TAG
- Last Updated: May 13, 2026
- 3 minute read
- Semaphore
- Documentation
Defines a tag (a type of name) for the evidence of the rule.
Tagging of evidence is normally used to provide the equivalent behaviour to normalisation of zones using rules rather than zoners.
For example the date zoner will normalise any date occurrences it finds in the document into ISO 8601 format. If the date ends up being extracted by some rules then normally this normalised form is what is extracted rather than whatever format was used in the document.
Using tags you can arrange that different evidence in the document is tagged with a consistent name - if this evidence ends up being extracted then you may extract the tags that have been applied rather than the raw evidence.
So for example Ibuprofen may be referred to by various trade names. All occurrences may be tagged with “Ibuprofen” (or in a real world situation would be tagged with a uri from some ontology which uniquely names ibuprofen). The same type of tagging could be applied to aspirin etc.

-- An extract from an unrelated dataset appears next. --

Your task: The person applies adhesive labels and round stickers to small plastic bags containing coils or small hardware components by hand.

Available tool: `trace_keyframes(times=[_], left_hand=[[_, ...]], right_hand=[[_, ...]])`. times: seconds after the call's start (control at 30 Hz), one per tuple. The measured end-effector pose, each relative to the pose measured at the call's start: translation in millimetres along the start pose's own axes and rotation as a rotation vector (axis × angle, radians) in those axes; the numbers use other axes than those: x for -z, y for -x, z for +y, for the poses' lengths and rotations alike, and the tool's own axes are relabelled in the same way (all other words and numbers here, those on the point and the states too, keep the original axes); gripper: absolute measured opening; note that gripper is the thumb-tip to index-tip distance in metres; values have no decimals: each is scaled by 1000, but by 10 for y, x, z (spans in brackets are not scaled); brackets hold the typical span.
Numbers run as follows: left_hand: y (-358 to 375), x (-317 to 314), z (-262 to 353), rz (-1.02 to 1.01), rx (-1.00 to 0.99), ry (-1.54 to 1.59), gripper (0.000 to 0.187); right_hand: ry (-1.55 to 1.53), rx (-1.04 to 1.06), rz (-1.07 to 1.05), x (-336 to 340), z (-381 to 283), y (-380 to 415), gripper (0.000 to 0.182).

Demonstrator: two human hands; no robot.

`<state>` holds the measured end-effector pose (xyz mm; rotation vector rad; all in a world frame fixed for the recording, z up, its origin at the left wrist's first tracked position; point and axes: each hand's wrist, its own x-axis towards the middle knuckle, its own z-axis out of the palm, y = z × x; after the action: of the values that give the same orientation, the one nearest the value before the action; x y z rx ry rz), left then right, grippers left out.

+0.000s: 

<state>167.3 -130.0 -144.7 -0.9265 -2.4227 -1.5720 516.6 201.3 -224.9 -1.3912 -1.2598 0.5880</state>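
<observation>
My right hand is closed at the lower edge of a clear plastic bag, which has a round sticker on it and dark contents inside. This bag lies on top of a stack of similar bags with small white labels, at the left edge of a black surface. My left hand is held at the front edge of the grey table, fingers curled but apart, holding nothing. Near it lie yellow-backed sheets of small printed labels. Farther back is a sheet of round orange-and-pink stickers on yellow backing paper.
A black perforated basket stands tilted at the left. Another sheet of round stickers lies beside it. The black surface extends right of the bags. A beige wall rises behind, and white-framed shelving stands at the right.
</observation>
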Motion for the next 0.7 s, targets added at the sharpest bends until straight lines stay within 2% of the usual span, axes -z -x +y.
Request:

It would then be possible to amalgamate all the evidence for drugs (so in this case including all mentions of ibuprofen and aspirin) into a single rule and use the evidence for that rule to find interesting information to extract. So for example if the evidence for a drug name is in the same sentence as some dosage amount this would look to be some sort of prescription. By extracting the tags rather than the raw evidence you can get the appropriate URI and handle multiple drugs in one extraction ruletree.
NB if only a single drug is required then the indirection involved in tagging may make the rules more complex than necessary - i.e. if you know the evidence is for ibuprofen and that is in the same sentence as some dosage vocabulary you may choose to show this by using the name of the extraction to indicate ibuprofen rather than using tags.
Applies to
Any rule - However generally this attribute is only useful if there is a rule with the EXTRACT_TAGS further up the tree
Values
- “XXXX” - XXXX is the tag applied to the rules evidence
Other attributes having special meaning for any rule with this attribute
Example
The following document:
Jean-Claude Trichet announced today a rise of 1/2 point in interest rates.
In a separate intervention the governor of the European Central Bank announced that the
institution will keep a firm handle on inflation.
Evaluated against the following rulebase fragment:
<text data="Jean-Claude Trichet" tag="ECB Governor" extract_tags="person" extract="1" />
Will return:
...
<META name="person" value="ECB Governor" score="1.00"/>
...
This example uses all the attributes on a single rule. Normally this would not be the case, the attributes would be on different rules which work together to provide the appropriate extraction.
Also using a tag just to provide the text for extraction is more complex than required in many cases. Since you already know what text you want applied you may as well just state that directly, as follows:
<text data="Jean-Claude Trichet" category="1" class="person" name="ECB Governor" />
Would provide exactly the same output as previously without resorting to tagging. The benefit with the tagging approach only really happens with more complex extractions when you have multiple tags present in the evidence set and/or grouping of extracted evidence occurring.